What Purescript needs

Would be enough indeed, but then we’d need to implement our own memory management in linear memory. Also, interop with the DOM would be a harder I think.

I’d love to engage in some kind of generally applicable mid-level IR for functional languages which is suitable for optimisations and an easy target for modern functional languages to compile to! Say Haskell Core but for strict FP. Idris and Elm would benefit as well.

I think the biggest challenge with your proposals is to make them backend agnostic. Points 3, 4, and 5 are all strongly connected with JavaScript. JavaScript currently is not the only backend for PureScript, and people expressed they greatly value that PureScript supports multiple backends. Targeting good interop with other Wasm languages would gain us more I think.

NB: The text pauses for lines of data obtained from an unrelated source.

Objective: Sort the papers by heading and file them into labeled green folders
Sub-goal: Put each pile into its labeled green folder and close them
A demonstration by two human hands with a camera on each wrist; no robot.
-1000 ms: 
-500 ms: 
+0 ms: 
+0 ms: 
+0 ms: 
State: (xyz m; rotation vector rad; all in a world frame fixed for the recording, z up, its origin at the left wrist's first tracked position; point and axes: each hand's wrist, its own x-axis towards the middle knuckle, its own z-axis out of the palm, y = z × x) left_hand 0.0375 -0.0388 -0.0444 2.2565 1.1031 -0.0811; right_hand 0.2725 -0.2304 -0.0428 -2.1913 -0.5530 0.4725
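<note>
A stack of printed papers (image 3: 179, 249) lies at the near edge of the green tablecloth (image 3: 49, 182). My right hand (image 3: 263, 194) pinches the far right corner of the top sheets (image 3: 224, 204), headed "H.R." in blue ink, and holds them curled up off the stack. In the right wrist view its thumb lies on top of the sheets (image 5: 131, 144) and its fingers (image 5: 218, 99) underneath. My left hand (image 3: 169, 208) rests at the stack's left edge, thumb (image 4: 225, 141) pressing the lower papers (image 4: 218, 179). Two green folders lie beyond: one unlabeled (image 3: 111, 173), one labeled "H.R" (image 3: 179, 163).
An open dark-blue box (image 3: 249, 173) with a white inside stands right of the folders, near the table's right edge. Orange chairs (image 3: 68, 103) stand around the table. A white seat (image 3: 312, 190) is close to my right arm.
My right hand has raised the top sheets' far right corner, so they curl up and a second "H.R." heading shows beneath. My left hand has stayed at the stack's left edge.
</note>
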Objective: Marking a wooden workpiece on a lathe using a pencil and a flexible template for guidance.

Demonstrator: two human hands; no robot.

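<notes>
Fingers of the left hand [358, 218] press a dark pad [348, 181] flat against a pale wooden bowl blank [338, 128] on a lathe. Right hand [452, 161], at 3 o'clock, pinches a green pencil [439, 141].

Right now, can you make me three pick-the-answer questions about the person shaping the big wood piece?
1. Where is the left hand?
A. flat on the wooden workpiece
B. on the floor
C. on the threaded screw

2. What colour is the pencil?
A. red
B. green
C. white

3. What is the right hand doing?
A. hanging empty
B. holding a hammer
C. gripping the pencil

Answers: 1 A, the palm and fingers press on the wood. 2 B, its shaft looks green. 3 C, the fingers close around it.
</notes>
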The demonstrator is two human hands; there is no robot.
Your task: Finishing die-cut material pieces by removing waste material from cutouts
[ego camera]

The problem with compiling Nothing to null and Just a to a is that you can’t distinguish Just Nothing and Nothing at runtime, because both would compile down to null. I don’t know if this is a problem right now, maybe with generic (de)serialisation (?), but it is something to be aware of.

About untagged unions: there is a RFC to add them to F#. The discussions are an interesting read. My take is that modelling data with variants (and sometimes poly variants) results in more maintainable and more predictable code. I understand that untagged unions would be nice to talk to TypeScript api’s, but then we should either not support pattern matching in PureScript (so unions can only be used at a foreign boundary), or support a newtype-like unwrapping of types of the form data Union = String String | Number Number | Int Int only if the backend allows for some kind of type matching. This is the case with JavaScript (with instanceof) or F# (where everything can be upcasted to Object), but it can’t be done in traditional type erased functional languages or backends where Int and Number are unboxed (C++, Golang).

1 Like

True. However, I think being able to interop with JS is a strength of Purescript and pushing a dichotomy of either doing everything in Purescript or not doing it at all (like the Elm community tries to do) would not be good.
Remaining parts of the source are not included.